As for the other . . . about you and me marrying . . . your other suggestion . . . my God, where would that land us? I’m afraid we would both lose out; we would ruin our friendship, that’s now long-lived – I was fourteen when I met you and I’m now almost twenty-two. This friendship that has sustained me and still does, and that ensures I don’t feel alone without a helping hand in this world. Alone without a helping hand! Obviously, I have Ramonet, but as I’ve told you before, what companionship can a child give? Children can’t keep us company; they only crave it from us.
I try to imagine our friendship as transformed into something else . . . and fail. I’m sorry, Juli; perhaps you are offended by my saying this, but I feel your
suggestion is absurd because of the very things I admire in you. You are too intelligent and love is a jungle. A couple of wild animals howling on the edge of a precipice.
The thought horrifies me.
When I think of the hand you flourish so expressively in debate or conversation but which can’t hold on to anything – it is too white and too contorted – and then of that hand holding mine, I want to run from it, as if from something unnatural and monstrous. I owe it to you to be frank. I would like to love you with all my soul, but only with my soul. Yet I think loving you with my soul and nothing else wouldn’t amount to love, and there’d be no merit in such a love because it would have come too easily. And then I think I do love you more than this, and lose sight of myself.

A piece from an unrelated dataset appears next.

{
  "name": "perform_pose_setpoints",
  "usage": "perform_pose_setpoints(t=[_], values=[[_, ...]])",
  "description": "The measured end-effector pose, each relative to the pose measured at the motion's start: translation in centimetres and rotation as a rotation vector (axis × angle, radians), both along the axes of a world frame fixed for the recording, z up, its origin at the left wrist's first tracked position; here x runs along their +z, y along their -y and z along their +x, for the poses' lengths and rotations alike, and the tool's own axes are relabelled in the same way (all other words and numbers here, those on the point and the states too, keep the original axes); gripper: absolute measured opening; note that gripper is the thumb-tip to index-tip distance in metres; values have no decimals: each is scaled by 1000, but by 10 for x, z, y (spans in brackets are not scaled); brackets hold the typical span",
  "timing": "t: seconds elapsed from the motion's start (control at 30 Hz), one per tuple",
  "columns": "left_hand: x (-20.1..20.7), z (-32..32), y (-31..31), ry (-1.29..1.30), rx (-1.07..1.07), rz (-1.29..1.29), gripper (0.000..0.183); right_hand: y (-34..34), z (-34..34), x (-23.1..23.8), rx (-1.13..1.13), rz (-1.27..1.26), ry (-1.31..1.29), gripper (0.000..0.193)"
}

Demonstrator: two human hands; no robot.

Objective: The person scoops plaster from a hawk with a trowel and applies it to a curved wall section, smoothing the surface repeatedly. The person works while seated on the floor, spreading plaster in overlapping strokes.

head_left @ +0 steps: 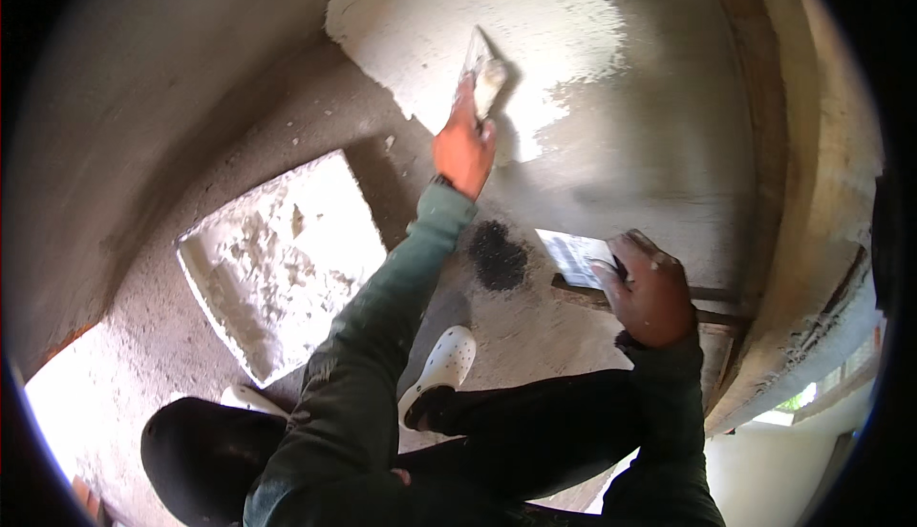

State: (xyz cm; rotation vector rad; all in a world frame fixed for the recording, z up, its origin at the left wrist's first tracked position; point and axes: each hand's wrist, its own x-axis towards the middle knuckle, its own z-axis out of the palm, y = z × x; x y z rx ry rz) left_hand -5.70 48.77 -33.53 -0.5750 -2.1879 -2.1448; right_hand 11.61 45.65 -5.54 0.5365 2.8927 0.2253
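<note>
My left hand (463, 150), arm stretched forward, is closed around the handle of a plaster-smeared trowel (489, 83). The trowel's thin blade lies at a wide patch of wet white plaster (411, 11) on the grey wall (659, 136). Lower and to the right, my right hand (651, 288) grips a putty knife (573, 258) with a broad, shiny metal blade. That blade points left, apart from the plaster patch. On the floor at my left stands a square tray (215, 322) with lumpy white plaster (296, 241) in it.
A dark round spot (497, 255) shows between my forearms. My white clogs (447, 365) are on the dusty floor (143, 346), one close to the tray. Another grey wall (162, 97) rises at the left, and a wooden frame (812, 145) runs down the right side.
</note>
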Motion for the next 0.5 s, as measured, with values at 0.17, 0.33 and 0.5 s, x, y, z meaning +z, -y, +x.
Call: perform_pose_setpoints(t=[0.17, 0.33, 0.5], values=[[4, 2, 48, 381, -117, 445, 61, 6, -22, -13, -207, -469, -198, 22], [27, -33, 108, 904, -292, 978, 45, -54, -73, -46, -334, -1099, -597, 27], [51, -41, 159, 786, -587, 1012, 37, -104, -124, -91, -253, -1632, -489, 31]])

Or who knows if I’m not woman enough, am too childish and too old like fruit that doesn’t ripen, green in the morning and rotten in the evening! I am afraid that the hurt Lluís has done may have marked me for life. He did so from the first day, from the time he hugged and kissed me on the corner seat on that fifth-floor landing. That first kiss was a brutal revelation, however much my happiness made me lose my senses. Yes, a brutal revelation: he hurt me from that first day and has kept on ever since! His scandalous affair with the feudal lady in Olivel, “the most beautiful, romantic woman in Aragon”, as you said in your letter, really amounted to very little: it was an explosion of light that suddenly made me see all this. In its merciless brilliance I saw and suddenly grasped that he’d never loved me or I him, that what I loved in him was his youth, his strength, his dash and his sensuality – everything I now find repugnant.